Give back, word for word, the lines in the listing below from the one holding "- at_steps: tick" down to the one holding "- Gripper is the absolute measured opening", both ends included.

■ ■ ■

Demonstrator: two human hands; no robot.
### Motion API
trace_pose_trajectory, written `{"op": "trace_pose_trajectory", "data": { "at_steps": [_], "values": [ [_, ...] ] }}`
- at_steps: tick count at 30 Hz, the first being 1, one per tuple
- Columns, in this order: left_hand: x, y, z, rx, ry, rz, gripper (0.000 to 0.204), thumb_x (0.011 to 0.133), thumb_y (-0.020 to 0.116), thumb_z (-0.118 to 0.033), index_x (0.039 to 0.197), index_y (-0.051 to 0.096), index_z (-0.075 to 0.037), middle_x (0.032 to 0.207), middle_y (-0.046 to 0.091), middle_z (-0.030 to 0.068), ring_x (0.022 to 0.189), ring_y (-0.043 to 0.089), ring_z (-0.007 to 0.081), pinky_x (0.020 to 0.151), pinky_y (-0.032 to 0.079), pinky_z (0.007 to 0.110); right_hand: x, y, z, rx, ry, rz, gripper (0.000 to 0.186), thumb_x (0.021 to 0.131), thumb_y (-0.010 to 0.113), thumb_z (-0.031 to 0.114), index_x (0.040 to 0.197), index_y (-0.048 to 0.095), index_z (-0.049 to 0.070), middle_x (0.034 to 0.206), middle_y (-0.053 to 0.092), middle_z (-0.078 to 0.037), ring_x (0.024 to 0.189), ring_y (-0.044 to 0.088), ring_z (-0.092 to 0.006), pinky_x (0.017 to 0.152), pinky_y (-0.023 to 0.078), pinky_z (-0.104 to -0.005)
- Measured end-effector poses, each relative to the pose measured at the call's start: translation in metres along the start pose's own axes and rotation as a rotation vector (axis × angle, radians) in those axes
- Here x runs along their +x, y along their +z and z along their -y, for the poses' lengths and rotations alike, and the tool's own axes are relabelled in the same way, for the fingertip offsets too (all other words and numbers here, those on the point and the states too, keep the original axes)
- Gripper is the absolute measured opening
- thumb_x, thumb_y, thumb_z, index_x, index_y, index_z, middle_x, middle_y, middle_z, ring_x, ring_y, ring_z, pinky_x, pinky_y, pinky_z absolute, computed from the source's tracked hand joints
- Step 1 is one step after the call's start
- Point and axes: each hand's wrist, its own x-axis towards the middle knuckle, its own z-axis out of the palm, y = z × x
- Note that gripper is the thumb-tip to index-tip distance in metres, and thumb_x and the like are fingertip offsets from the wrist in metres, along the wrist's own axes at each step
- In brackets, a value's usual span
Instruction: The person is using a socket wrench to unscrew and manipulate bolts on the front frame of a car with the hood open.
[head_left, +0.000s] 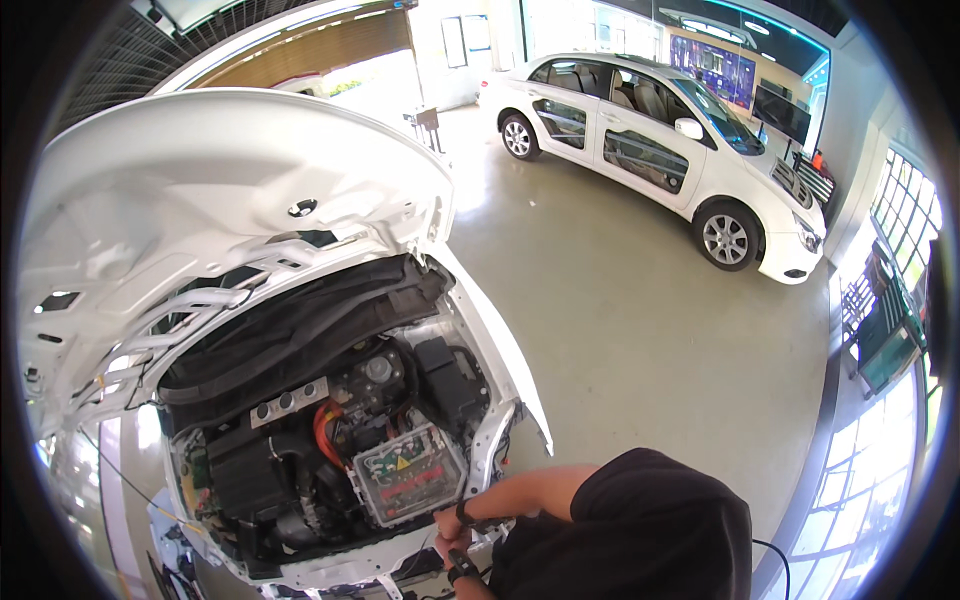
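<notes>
"Nearest: a black short sleeve (665,500), five o'clock. Hands?"

"Right hand (446,523) and left hand (450,549) together at six, near the white front crossmember (335,573). Whether their fingers are apart or clamped on anything, I can't tell."

"And the transparent-lidded power-electronics box (408,476)?"

"Toward seven o'clock, just beside them, lid on."

"Progress?"

"Car hood (215,165) raised, ten o'clock: access looks done. Nothing appears dismantled; what's left, I can't judge."
</notes>
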Motion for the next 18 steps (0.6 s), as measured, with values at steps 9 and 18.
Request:
{"op": "trace_pose_trajectory", "data": {
  "at_steps": [9,18],
  "values": [
    [0.000,0.000,-0.010,0.063,0.002,0.013,0.039,0.075,0.057,-0.033,0.104,0.055,-0.007,0.093,0.062,0.0151,0.089,0.060,0.0240,0.071,0.047,0.031,0.007,-0.019,-0.009,-0.316,-0.273,-0.061,0.022,0.062,0.065,0.021,0.079,0.061,0.008,0.072,0.064,-0.010,0.072,0.062,-0.0269,0.058,0.045,-0.0426],
    [0.027,0.014,0.017,0.265,0.296,0.012,0.037,0.082,0.046,-0.033,0.106,0.052,-0.006,0.100,0.061,0.0116,0.090,0.059,0.0214,0.071,0.046,0.028,-0.007,-0.033,-0.010,-0.306,-0.185,0.029,0.013,0.064,0.058,0.015,0.072,0.063,0.006,0.073,0.064,-0.011,0.069,0.063,-0.0278,0.059,0.046,-0.0408]
  ]
}}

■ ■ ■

■ **Solution for this exercise**:
- at_steps: tick count at 30 Hz, the first being 1, one per tuple
- Columns, in this order: left_hand: x, y, z, rx, ry, rz, gripper (0.000 to 0.204), thumb_x (0.011 to 0.133), thumb_y (-0.020 to 0.116), thumb_z (-0.118 to 0.033), index_x (0.039 to 0.197), index_y (-0.051 to 0.096), index_z (-0.075 to 0.037), middle_x (0.032 to 0.207), middle_y (-0.046 to 0.091), middle_z (-0.030 to 0.068), ring_x (0.022 to 0.189), ring_y (-0.043 to 0.089), ring_z (-0.007 to 0.081), pinky_x (0.020 to 0.151), pinky_y (-0.032 to 0.079), pinky_z (0.007 to 0.110); right_hand: x, y, z, rx, ry, rz, gripper (0.000 to 0.186), thumb_x (0.021 to 0.131), thumb_y (-0.010 to 0.113), thumb_z (-0.031 to 0.114), index_x (0.040 to 0.197), index_y (-0.048 to 0.095), index_z (-0.049 to 0.070), middle_x (0.034 to 0.206), middle_y (-0.053 to 0.092), middle_z (-0.078 to 0.037), ring_x (0.024 to 0.189), ring_y (-0.044 to 0.088), ring_z (-0.092 to 0.006), pinky_x (0.017 to 0.152), pinky_y (-0.023 to 0.078), pinky_z (-0.104 to -0.005)
- Measured end-effector poses, each relative to the pose measured at the call's start: translation in metres along the start pose's own axes and rotation as a rotation vector (axis × angle, radians) in those axes
- Here x runs along their +x, y along their +z and z along their -y, for the poses' lengths and rotations alike, and the tool's own axes are relabelled in the same way, for the fingertip offsets too (all other words and numbers here, those on the point and the states too, keep the original axes)
- Gripper is the absolute measured opening

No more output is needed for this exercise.